Various states, an applet, undergoes between its object creation and object removal (when the job is over) is known as life cycle. Each state is represented by a method. There exists 5 states represented by 5 methods. That is, in its life of execution, the applet exists (lives) in one of these 5 states.
These methods are known as "callback methods" as they are called automatically by the browser whenever required for the smooth execution of the applet. Programmer just write the methods with some code but never calls.
Following are the methods.
- init() method
- start() method
- paint() method
- stop() method
- destroy() method
These methods are known as life cycle methods. These methods are defined in java.applet.Applet class except paint() method. The paint() method is defined in java.awt.Component class, an indirect super class of Applet.
The life cycle methods are called as callback methods as they are called implicitly by the browser for the smooth execution of the applet. Browser should provide an environment known as container for the execution of the applet. Following are the responsibilities of the browser.
- It should call the callback methods at appropriate times for the smooth execution of the applet.
- It is responsible to maintain the life cycle of the applet.
Description of Life Cycle methods
Even though, the methods are called automatically by the browser, the programmer should know well when they are called and what he can do with the methods. Following is the schematic representation of the methods.
Brief Description of Life Cycle Methods
Following is the brief description of the above methods.
- init(): The applet's voyage starts here. In this method, the applet object is created by the browser. Because this method is called before all the other methods, programmer can utilize this method to instantiate objects, initialize variables, setting background and foreground colors in GUI etc.; the place of a constructor in an application. It is equivalent to born state of a thread.
- start(): In init() method, even through applet object is created, it is in inactive state. An inactive applet is not eligible for microprocessor time even though the microprocessor is idle. To make the applet active, the init() method calls start() method. In start() method, applet becomes active and thereby eligible for processor time.
- paint(): This method takes a java.awt.Graphics object as parameter. This class includes many methods of drawing necessary to draw on the applet window. This is the place where the programmer can write his code of what he expects from applet like animation etc. This is equivalent to runnable state of thread.
- stop(): In this method the applet becomes temporarily inactive. An applet can come any number of times into this method in its life cycle and can go back to the active state (paint() method) whenever would like. It is the best place to have cleanup code. It is equivalent to the blocked state of the thread.
- destroy(): This method is called just before an applet object is garbage collected. This is the end of the life cycle of applet. It is the best place to have cleanup code. It is equivalent to the dead state of the thread.
After knowing the methods, let us know when they are called by the browser.
- init() method is called at the time of starting the execution. This is called only once in the life cycle.
- start() method is called by the init() method. This method is called a number of times in the life cycle; whenever the applet is deiconifed , to make the applet active.
- paint() method is called by the start() method. This is called number of times in the execution.
- stop() method is called whenever the applet window is iconified to inactivate the applet. This method is called number of times in the execution.
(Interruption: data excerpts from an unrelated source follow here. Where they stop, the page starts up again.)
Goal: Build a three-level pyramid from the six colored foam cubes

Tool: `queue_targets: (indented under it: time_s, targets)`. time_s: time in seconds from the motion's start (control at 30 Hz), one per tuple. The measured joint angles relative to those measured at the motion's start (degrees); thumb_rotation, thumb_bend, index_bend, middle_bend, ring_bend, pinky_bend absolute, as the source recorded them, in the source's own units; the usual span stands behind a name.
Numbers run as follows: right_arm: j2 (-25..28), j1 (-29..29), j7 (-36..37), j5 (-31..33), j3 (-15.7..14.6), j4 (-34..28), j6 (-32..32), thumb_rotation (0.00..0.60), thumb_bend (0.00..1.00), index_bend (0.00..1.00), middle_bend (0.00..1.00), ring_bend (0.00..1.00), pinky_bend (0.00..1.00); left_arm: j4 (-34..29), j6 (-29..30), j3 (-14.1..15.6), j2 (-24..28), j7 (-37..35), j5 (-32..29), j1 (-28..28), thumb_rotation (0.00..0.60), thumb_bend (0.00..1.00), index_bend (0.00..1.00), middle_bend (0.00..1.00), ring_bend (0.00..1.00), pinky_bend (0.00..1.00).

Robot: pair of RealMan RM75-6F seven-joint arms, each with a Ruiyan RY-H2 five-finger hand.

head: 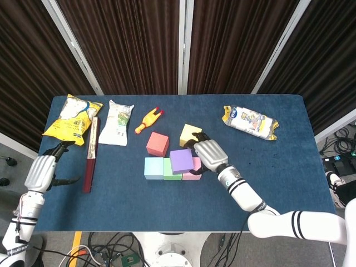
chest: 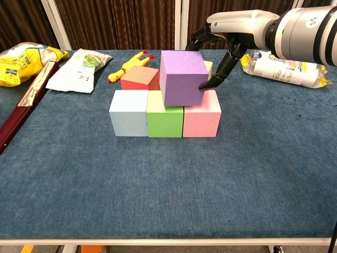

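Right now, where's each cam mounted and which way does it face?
Head view: high above the near edge, looking steeply down on the whole blue table; shows left hand at the left edge and right hand with its forearm by the cubes.
Chest view: low at the near table edge, looking level across toward the curtains; shows only the right hand and arm.
Shared: purple cube atop the green cube and pink cube, right hand touching it.
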Motion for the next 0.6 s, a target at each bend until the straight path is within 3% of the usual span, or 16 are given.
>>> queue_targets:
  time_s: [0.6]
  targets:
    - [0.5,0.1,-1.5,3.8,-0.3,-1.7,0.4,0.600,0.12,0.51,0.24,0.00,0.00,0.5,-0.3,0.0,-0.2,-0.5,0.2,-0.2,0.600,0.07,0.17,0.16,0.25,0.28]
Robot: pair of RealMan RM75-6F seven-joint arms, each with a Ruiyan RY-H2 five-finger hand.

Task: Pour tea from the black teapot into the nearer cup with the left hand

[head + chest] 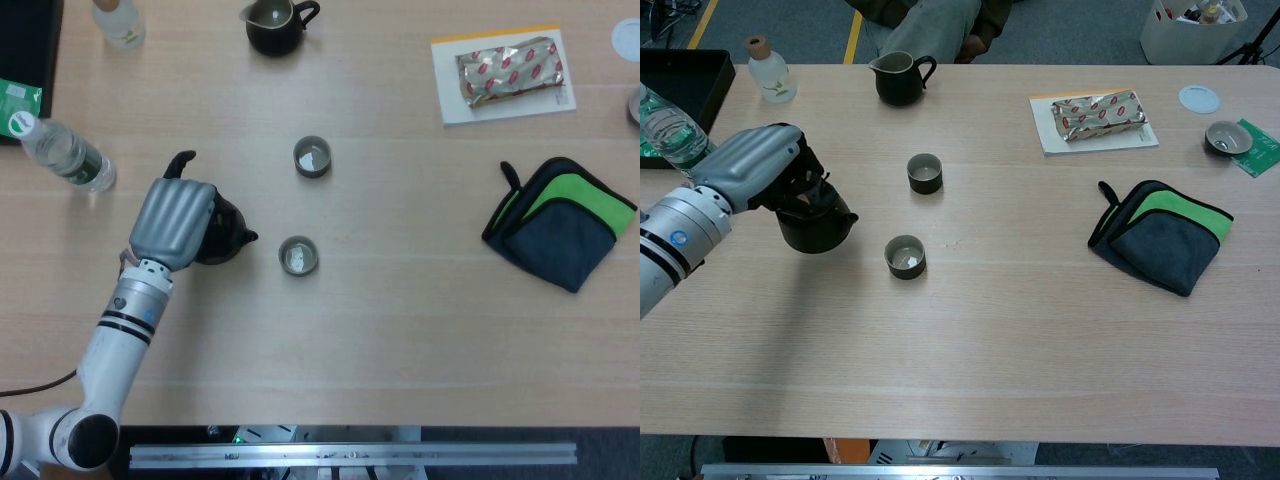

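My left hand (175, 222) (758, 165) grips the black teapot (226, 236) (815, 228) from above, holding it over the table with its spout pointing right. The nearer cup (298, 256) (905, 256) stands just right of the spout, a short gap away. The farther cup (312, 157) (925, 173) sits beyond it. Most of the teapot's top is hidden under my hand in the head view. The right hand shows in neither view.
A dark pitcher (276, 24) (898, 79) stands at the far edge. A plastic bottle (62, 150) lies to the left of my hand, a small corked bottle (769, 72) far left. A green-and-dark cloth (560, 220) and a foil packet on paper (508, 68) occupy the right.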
- destroy() method is called when the applet is closed. This method is called only once in the life cycle.
Observe, the init() and destroy() methods are called only once in the life cycle. But, start(), paint() and stop() methods are called a number of times.
HTML for Applet
We cannot open an applet directly in a browser, even though, the browser is meant to execute an applet. For every applet, a HTML file is to be written in which we give the name and address etc. of the applet.
Following is the example code for embedding applet in a HTML file.
<applet code = "LifeTest.class" width = "250" height = "200"> </applet>
The <applet> tag comes with many attributes of which code, width and height are important. The other, optional, we discuss later. The code attribute includes the name of the applet. width and height attributes give the size of applet window in the browser, in pixels.
Applet Execution Styles
There exist two styles of running the HTML file embedding the applet.
- As usual using a browser
- Using appletviewer
When you do not have a browser to test or run the applets, the JDK gives a tool, appletviewer. "appletviewer" can be run from the command-prompt.